Choosing your options
The option panel can be opened by clicking on the icon in the browser bar (if it is not in the bar, look for it in the list of active extensions).
This allows you to choose whether to enable the following options:
- Show save request: if selected, this tells the extension to open up a new tab to inspect the save request whenever you issue one by clicking on a yellow or grey button (you can access this very same page anyway by clicking on the button when it turns light green).
- SWH Debug mode: if selected, detailed information on what the extension does is logged in the console of the browser (usually accessible via F12); this is useful for debugging, do not turn it on unless you need it
- GitHub API access token: this text area allows you to paste in a GitHub API access token, useful if you use up the standard GitHub API request quota (which is quite low: 60 requests every 30 minutes only) . If your button starts getting orange after a while, this is your case: please follow the GitHub instruction and create a new token (do not grant it any rights, the extension does not need them!) and paste it here.

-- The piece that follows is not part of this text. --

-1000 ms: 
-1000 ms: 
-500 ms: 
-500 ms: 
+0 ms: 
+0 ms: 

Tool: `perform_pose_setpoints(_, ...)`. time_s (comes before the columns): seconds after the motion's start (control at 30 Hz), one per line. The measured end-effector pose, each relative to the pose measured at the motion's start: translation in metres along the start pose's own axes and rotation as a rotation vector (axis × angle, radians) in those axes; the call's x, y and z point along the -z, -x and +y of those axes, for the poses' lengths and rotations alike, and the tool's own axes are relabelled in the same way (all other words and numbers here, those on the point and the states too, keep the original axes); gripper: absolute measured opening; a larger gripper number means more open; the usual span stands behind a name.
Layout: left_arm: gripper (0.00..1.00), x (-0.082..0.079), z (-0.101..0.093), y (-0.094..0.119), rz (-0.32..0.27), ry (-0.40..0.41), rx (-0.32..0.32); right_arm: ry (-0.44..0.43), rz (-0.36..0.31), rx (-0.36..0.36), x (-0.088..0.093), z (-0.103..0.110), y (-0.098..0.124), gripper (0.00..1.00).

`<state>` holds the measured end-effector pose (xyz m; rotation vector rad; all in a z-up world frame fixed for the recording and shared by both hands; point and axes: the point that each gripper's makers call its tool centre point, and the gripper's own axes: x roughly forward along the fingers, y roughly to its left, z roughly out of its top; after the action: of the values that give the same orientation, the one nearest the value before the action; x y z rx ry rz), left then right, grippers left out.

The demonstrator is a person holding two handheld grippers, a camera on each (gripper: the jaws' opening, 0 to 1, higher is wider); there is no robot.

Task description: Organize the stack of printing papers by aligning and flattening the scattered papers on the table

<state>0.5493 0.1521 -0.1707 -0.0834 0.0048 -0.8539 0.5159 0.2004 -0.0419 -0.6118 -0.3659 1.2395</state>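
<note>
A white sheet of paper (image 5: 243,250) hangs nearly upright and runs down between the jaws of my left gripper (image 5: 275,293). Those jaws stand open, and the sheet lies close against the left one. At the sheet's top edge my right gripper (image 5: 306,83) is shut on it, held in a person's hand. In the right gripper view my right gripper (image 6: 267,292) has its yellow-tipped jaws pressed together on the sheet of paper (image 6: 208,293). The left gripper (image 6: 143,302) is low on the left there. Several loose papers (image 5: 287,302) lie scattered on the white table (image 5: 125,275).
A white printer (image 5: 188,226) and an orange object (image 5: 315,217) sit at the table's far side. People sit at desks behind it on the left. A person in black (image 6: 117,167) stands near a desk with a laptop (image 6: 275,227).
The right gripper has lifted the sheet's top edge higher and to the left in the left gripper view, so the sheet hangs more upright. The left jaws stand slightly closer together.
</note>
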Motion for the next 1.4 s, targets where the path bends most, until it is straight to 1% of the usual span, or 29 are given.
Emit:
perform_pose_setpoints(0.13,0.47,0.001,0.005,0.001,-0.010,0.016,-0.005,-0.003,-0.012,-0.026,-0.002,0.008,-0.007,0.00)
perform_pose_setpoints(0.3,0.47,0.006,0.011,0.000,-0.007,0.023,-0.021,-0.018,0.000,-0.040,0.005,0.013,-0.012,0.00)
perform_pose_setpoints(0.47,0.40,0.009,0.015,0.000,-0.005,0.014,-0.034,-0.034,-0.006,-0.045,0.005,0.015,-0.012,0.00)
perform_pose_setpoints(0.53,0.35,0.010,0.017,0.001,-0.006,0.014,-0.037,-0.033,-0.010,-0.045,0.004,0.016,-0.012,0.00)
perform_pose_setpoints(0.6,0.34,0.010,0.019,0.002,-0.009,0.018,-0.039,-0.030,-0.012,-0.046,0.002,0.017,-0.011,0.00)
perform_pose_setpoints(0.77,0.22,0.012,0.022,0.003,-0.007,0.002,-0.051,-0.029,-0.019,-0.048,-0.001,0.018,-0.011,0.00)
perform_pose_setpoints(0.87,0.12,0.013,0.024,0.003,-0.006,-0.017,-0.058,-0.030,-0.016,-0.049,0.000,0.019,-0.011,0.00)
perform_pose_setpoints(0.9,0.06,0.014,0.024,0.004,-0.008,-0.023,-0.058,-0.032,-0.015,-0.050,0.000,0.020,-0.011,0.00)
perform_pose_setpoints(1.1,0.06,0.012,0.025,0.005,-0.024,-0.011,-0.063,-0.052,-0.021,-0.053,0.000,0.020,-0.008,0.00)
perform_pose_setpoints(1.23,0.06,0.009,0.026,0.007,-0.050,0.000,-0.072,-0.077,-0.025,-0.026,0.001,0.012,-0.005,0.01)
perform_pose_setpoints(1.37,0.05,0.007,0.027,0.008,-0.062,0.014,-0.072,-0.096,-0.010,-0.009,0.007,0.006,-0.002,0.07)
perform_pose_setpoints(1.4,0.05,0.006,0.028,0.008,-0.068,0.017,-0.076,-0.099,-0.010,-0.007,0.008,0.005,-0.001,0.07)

- SWH API access token: this text area allows you to paste in your SWH API access token, useful if you use up the standard API request quota. If your button starts getting orange after a while, this is your case: please login or register on the Software Heritage archive first, then create an access token for your extension and paste it here.
- Additional GitLab instances: add here the domain names of other GitLab instances that you want the extension to recognize. One domain name per line, with no prefix or suffix (e.g.: write “src.koda.cnrs.fr”, not “https://src.koda.cnrs.fr/”, see the picture).
- Additional Gitea instances: add here the domain names of other gitea instances that you want the extension to recognize. One domain name per line, with no prefix or suffix.
Be careful: if you paste garbage in the text fields, the extension will not work properly! If in doubt, select all the content of the text areas, erase it to get back to normal operations, and then try again.
Why the install warning “This extension requires access to your data on all websites”?
When you install the extension for the first time, you see a warning along these lines: “This extension requires access to your data on all websites“. Let’s explain the meaning of this message and why you should not be scared by it in this particular case.
The updateswh extension needs access to the source code of the website of a software forge for two reasons:
- adding the colored button to the HTML, as a ‘<div>’ element added to the DOM
- monitoring changes to the URL of the webpage when the website manipulates the DOM behind the scenes (e.g. GitHub)
Unfortunately, there is no way to specify that updateswh does only this, so we need to use a match directive with ‘<any_url>’ in it for the scripts that the extension runs, and this triggers the warning message.
In order to get a less scary message, we could restrict the access only to known code hosting platforms, but this would mean preventing you from using the extension on the platforms of your choice (there are thousands of GitLab instances out there!).
So, we decided to go for the scary message in order to give you more functionality, but you can check in the source code that nothing fishy is going on (we do not use javascript distillers or code obfuscators, and you can read the comments).
Contributing
This extension is Open Source, distributed under the terms of the MIT license. The source code is available in the development repository. Contributions are welcome.